**About this exercise:** For this exercise, copy exactly every line from the one holding "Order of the" through the end of the data, both included. Omit pictures.

━━━━━ Material provided

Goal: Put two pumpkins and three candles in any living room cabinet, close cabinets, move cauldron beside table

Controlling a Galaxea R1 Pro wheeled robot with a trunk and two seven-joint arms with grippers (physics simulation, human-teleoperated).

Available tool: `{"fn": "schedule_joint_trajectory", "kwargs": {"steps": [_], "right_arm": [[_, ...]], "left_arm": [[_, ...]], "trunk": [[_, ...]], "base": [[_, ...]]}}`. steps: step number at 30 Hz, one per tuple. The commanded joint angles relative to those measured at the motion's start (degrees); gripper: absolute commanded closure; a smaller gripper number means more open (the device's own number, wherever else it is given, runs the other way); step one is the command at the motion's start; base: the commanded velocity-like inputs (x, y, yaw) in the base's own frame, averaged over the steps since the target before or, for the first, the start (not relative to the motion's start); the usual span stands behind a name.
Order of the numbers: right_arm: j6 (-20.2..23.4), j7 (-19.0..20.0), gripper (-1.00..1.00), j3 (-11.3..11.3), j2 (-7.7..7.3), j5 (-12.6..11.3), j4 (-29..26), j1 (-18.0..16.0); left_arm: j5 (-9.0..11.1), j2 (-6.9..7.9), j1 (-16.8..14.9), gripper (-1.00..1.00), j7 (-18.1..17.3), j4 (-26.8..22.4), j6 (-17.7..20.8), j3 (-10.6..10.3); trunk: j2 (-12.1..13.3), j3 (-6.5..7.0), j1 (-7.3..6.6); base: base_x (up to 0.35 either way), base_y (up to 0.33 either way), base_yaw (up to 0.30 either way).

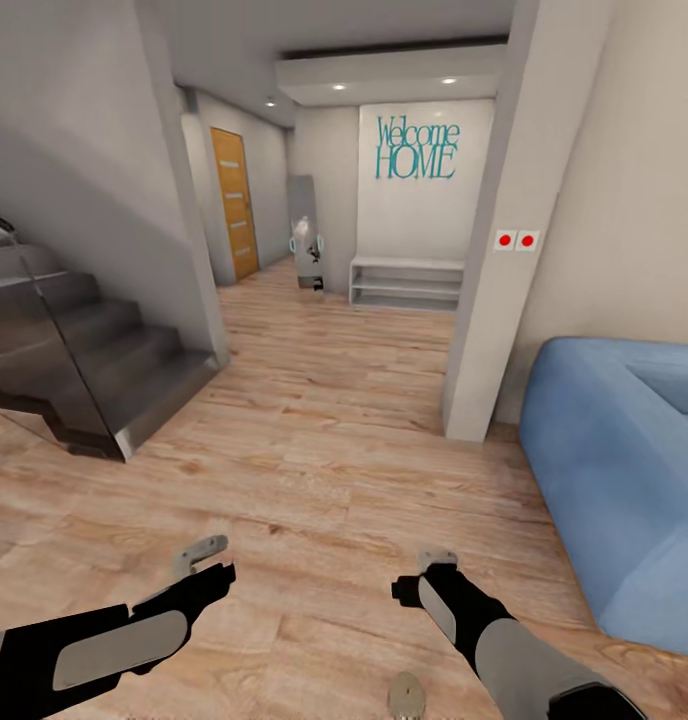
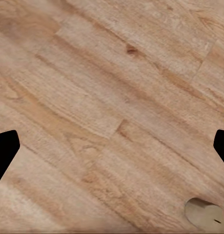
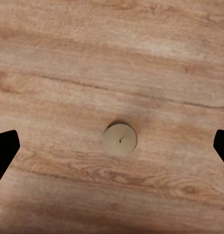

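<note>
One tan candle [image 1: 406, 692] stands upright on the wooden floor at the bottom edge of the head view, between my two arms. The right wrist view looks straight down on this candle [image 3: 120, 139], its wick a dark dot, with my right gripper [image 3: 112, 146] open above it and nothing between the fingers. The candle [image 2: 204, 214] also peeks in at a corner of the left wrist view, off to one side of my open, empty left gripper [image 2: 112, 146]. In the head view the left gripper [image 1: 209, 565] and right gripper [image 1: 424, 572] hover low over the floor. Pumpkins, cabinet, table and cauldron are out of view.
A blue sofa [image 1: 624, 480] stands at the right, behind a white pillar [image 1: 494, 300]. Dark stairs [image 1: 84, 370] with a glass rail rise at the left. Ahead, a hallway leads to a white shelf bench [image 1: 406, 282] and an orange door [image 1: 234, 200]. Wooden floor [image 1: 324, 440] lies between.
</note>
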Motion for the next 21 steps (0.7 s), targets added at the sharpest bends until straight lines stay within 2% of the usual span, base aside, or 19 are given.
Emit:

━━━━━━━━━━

**Reply to the task:**
Order of the numbers: right_arm: j6 (-20.2..23.4), j7 (-19.0..20.0), gripper (-1.00..1.00), j3 (-11.3..11.3), j2 (-7.7..7.3), j5 (-12.6..11.3), j4 (-29..26), j1 (-18.0..16.0); left_arm: j5 (-9.0..11.1), j2 (-6.9..7.9), j1 (-16.8..14.9), gripper (-1.00..1.00), j7 (-18.1..17.3), j4 (-26.8..22.4), j6 (-17.7..20.8), j3 (-10.6..10.3); trunk: j2 (-12.1..13.3), j3 (-6.5..7.0), j1 (-7.3..6.6); base: base_x (up to 0.35 either way), base_y (up to 0.33 either way), base_yaw (up to 0.30 either way).


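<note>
One tan candle [image 1: 406, 692] stands upright on the wooden floor at the bottom edge of the head view, between my two arms. The right wrist view looks straight down on this candle [image 3: 120, 139], its wick a dark dot, with my right gripper [image 3: 112, 146] open above it and nothing between the fingers. The candle [image 2: 204, 214] also peeks in at a corner of the left wrist view, off to one side of my open, empty left gripper [image 2: 112, 146]. In the head view the left gripper [image 1: 209, 565] and right gripper [image 1: 424, 572] hover low over the floor. Pumpkins, cabinet, table and cauldron are out of view.
A blue sofa [image 1: 624, 480] stands at the right, behind a white pillar [image 1: 494, 300]. Dark stairs [image 1: 84, 370] with a glass rail rise at the left. Ahead, a hallway leads to a white shelf bench [image 1: 406, 282] and an orange door [image 1: 234, 200]. Wooden floor [image 1: 324, 440] lies between.
</note>
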Motion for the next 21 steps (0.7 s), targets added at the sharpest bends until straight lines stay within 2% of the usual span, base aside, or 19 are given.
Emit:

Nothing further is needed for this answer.